Долгий был разговор и неприятный. Вышел Иноземцев из комиссарской каюты с томиком Корабельного устава. Ломило его всего. Зашел к Уманскому, тот ему градусник сунул под мышку, натолок белого стрептоциду и велел втянуть в ноздри. Теперь, за завтраком, вроде бы лучше себя чувствовал Иноземцев.
Из разговора за столом он уловил, что сухопутная команда пойдет через Ленинград.
— Владимир Семеныч, — обращается он к Толоконникову, — ты бы не смог в Ленинграде зайти по одному адресу?

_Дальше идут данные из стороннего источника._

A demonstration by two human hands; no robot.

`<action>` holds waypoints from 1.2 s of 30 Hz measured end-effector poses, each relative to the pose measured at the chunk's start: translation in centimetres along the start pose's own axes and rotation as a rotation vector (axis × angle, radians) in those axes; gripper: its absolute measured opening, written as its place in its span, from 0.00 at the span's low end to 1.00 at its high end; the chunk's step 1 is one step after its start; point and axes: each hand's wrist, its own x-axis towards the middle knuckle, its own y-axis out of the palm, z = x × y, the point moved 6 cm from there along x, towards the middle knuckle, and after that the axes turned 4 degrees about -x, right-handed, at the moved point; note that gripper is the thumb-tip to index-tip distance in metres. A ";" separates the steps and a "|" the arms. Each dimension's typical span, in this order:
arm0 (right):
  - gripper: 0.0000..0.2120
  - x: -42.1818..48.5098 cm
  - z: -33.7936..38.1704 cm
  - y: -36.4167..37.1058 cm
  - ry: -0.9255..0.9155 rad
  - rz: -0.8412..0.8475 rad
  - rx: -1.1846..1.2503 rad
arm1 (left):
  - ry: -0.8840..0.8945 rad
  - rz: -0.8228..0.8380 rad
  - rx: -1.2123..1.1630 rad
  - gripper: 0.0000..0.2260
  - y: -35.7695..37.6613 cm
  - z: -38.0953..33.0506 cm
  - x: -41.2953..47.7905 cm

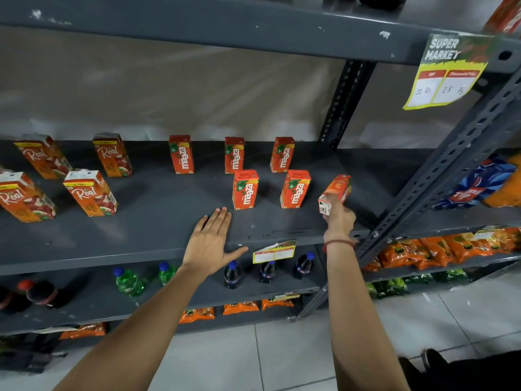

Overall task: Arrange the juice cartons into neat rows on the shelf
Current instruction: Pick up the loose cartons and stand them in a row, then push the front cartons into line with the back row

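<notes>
On the dark grey shelf (146,230) stand several small orange Maaza cartons: three in a back row (234,155) and two in front (295,189). To the left stand several larger orange Real cartons (90,193). My right hand (339,220) is shut on another Maaza carton (336,192), tilted on its side above the shelf, right of the front row. My left hand (212,241) lies flat and open on the shelf's front part, just left of the front Maaza carton (245,189), holding nothing.
A perforated grey upright (439,176) slants down at the right, close to my right wrist. A yellow price tag (448,71) hangs from the upper shelf. Below are soda bottles (232,273) and orange snack packets (439,248). Blue packets (479,182) lie on the right shelf.
</notes>
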 end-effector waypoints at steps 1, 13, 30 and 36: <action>0.21 -1.3 -0.5 0.6 -0.011 0.042 0.113 | 0.002 0.005 -0.003 0.43 -0.1 0.1 -0.1; 0.27 -16.4 -0.8 13.0 -0.553 0.312 -0.160 | -0.147 -0.055 -0.071 0.42 -2.2 8.6 -5.5; 0.30 -18.9 -4.5 19.5 -0.781 0.451 -0.561 | -0.212 -0.290 -0.235 0.32 -2.7 10.5 -6.5; 0.28 -14.6 -3.9 12.1 -0.723 0.087 -0.456 | -0.567 -0.442 -0.425 0.30 -3.2 8.8 -3.7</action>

— Вряд ли успею, — отвечает тот, отодвигая пустой стакан. — Времени у нас не будет.
— На всякий случай давайте адрес, — говорит Балыкин. — Это родители?
— Нет. — Иноземцев вырывает из блокнота листок, быстро пишет записку. — Родители эвакуировались… Вот, товарищ комиссар. Если не затруднит вас…
— Не в трудности дело. — Балыкин берет сложенный листок, читает адрес: — Добролюбова шесть, общежитие ЛГУ. Комната сорок четыре. Мельниковой Людмиле. Ладно, зайдем, если будет время. Ну что ж, чаю попили, давайте прощаться.
— Уходящие, вы почему хлеб не доели? — кивает Козырев на хлебницу, в которой лежат три черных ломтя. — Давайте, давайте, заправьтесь перед долгой дорогой. До Лисьего Носа ведь пешочком по льду? Доедайте, чаю еще выпейте. Есть еще сахар у тебя, Помилуйко? — обращается он к вестовому в белой курточке.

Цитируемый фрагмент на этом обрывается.